- WHAT THE TASK REQUIRES
Take the material below and reproduce, word for word, only the lines from the line with "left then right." through the line with "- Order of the".

- SUPPLIED INFORMATION
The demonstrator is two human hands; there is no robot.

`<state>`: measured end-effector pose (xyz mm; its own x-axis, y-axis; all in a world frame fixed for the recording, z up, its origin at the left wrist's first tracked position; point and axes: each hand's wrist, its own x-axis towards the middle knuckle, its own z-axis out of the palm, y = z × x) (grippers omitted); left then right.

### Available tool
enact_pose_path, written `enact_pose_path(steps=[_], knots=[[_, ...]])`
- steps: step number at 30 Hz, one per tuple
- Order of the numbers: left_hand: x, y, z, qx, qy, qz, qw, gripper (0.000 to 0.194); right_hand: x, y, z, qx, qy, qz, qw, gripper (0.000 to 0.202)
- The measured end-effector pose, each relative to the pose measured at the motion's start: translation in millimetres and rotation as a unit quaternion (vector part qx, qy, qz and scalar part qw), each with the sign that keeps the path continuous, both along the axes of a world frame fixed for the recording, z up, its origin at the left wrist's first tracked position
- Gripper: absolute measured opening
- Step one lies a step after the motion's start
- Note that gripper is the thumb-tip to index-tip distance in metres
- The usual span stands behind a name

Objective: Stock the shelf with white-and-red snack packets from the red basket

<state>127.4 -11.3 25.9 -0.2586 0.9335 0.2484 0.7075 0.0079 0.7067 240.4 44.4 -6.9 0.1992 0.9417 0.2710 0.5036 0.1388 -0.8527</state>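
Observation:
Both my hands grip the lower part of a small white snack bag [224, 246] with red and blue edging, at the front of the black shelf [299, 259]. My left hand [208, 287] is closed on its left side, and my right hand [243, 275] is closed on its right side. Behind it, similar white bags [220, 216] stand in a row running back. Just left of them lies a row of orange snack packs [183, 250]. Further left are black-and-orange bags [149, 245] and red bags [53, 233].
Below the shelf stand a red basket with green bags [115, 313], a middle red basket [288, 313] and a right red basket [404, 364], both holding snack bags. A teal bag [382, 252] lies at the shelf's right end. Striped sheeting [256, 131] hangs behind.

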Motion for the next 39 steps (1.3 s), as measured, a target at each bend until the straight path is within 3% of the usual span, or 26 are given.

- EXERCISE RESPONSE
`<state>`: measured end-effector pose (xyz mm; its own x-axis, y-axis; all in a world frame fixed for the recording, z up, its origin at the left wrist's first tracked position; point and axes: each hand's wrist, its own x-axis towards the middle knuckle, its own z-axis out of the palm, y = z × x) (grippers omitted); left then right.

### Available tool
enact_pose_path, written `enact_pose_path(steps=[_], knots=[[_, ...]])`
- steps: step number at 30 Hz, one per tuple
- Order of the numbers: left_hand: x, y, z, qx, qy, qz, qw, gripper (0.000 to 0.194); right_hand: x, y, z, qx, qy, qz, qw, gripper (0.000 to 0.202)

Here the answer is complete.